**WHAT YOU SHOULD DO**
Your copy should hold only the lines from the one with "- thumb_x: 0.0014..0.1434" to the one with "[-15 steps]", both included, each exactly as it stands below, with no pictures.

**DATA SECTION**
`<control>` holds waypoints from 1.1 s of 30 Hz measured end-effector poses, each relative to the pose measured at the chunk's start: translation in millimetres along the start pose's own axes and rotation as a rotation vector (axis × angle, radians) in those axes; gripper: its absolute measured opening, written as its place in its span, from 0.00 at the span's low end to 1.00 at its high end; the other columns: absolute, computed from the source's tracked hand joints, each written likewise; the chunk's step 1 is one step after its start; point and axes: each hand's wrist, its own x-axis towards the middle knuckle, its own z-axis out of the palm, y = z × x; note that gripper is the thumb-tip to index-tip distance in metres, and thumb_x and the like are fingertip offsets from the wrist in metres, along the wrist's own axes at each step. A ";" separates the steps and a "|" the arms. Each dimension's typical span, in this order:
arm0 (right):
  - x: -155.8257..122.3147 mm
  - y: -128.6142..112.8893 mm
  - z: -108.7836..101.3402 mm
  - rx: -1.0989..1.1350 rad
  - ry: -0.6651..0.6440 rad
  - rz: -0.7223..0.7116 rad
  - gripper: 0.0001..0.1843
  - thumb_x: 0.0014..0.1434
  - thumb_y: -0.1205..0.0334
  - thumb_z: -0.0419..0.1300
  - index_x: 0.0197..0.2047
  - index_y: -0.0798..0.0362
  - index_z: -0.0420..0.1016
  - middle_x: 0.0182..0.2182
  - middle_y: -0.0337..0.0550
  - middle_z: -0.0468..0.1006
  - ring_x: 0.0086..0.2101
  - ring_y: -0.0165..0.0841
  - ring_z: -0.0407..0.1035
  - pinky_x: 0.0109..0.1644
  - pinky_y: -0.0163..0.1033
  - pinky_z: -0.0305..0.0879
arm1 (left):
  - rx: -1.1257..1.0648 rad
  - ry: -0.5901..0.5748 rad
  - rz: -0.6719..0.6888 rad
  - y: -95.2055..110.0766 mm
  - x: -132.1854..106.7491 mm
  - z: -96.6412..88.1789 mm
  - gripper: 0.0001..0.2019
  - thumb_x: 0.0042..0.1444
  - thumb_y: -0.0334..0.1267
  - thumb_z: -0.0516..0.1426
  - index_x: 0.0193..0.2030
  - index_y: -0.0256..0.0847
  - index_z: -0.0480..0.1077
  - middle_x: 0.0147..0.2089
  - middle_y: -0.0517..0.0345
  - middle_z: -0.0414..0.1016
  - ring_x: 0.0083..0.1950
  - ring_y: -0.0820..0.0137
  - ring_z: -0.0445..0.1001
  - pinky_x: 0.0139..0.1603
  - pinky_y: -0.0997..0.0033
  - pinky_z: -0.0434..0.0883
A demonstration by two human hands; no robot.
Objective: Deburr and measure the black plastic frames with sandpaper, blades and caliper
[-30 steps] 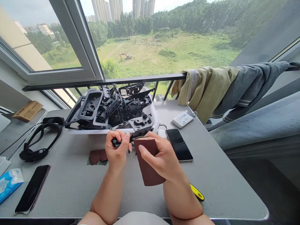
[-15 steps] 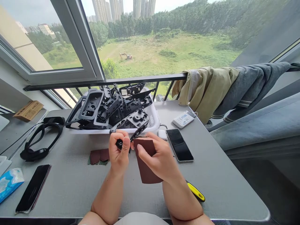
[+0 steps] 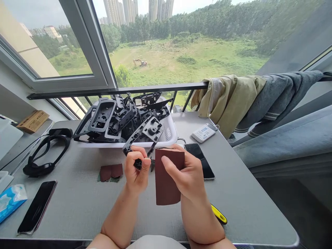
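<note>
Nearest us on the table, a phone at left; at right, a yellow handle, partly behind our right forearm. Our right hand grips a brown sheet, thumb flat on its face, fingers behind; we see it upright above the table. Our left hand is curled around a black part, thumb pressing, just left of the sheet; we cannot tell whether the two touch. Brown scraps lie left of that hand. A second phone sits partly hidden behind the right hand. Farther on, we note a white basket heaped with black parts. Beyond: railing with clothes draped at right, then a green field, an excavator, towers.
</note>
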 end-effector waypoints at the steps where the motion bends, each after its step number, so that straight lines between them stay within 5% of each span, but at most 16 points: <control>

**RESULT BELOW**
  - thumb_x: 0.0014..0.1434
  - thumb_y: -0.1205..0.0334
  - thumb_z: -0.0419..0.1300
  - index_x: 0.0197..0.2047
  - index_y: -0.0798..0.0362
  - index_z: -0.0420..0.1016
  - middle_x: 0.0182..0.2182
  - middle_y: -0.0337..0.0550
  - middle_z: -0.0468..0.1006
  - ring_x: 0.0086..0.2101
  - ring_y: -0.0165..0.0841
  - ring_z: -0.0407..0.1035
  - pinky_x: 0.0109..0.1644
  - pinky_y: -0.0163..0.1033
  - pinky_z: -0.0305..0.0879
arm1 (left):
  - rx: -1.1257..1.0648 rad
  - ry: -0.5901..0.5748 rad
  - rz: -0.6719..0.6888 rad
  - y: -95.2055..110.0766 mm
  - x: -132.1854..106.7491 mm
  - z: -96.6412..88.1789 mm
  - gripper: 0.0001..0.2019
  - thumb_x: 0.0042..0.1444
  - thumb_y: -0.0334..0.1267
  - thumb_z: -0.0516..0.1426
  - index_x: 0.0193..0.2030
  - index_y: -0.0256..0.0847
  - index_z: -0.0480..0.1077
  - middle_x: 0.0147..0.2089
  - middle_y: -0.0517..0.0345
  - middle_z: -0.0414..0.1016
  - ring_x: 0.0083..0.1950
  - ring_y: -0.0820..0.0137
  - ring_z: -0.0445..0.1001
  - pinky_x: 0.0139..0.1603
  - pinky_y: -0.0997..0.0033
  - pinky_z: -0.0434..0.0883
A demonstration by two human hands; no robot.
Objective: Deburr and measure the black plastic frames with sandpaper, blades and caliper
[-30 steps] 
[-15 steps] 

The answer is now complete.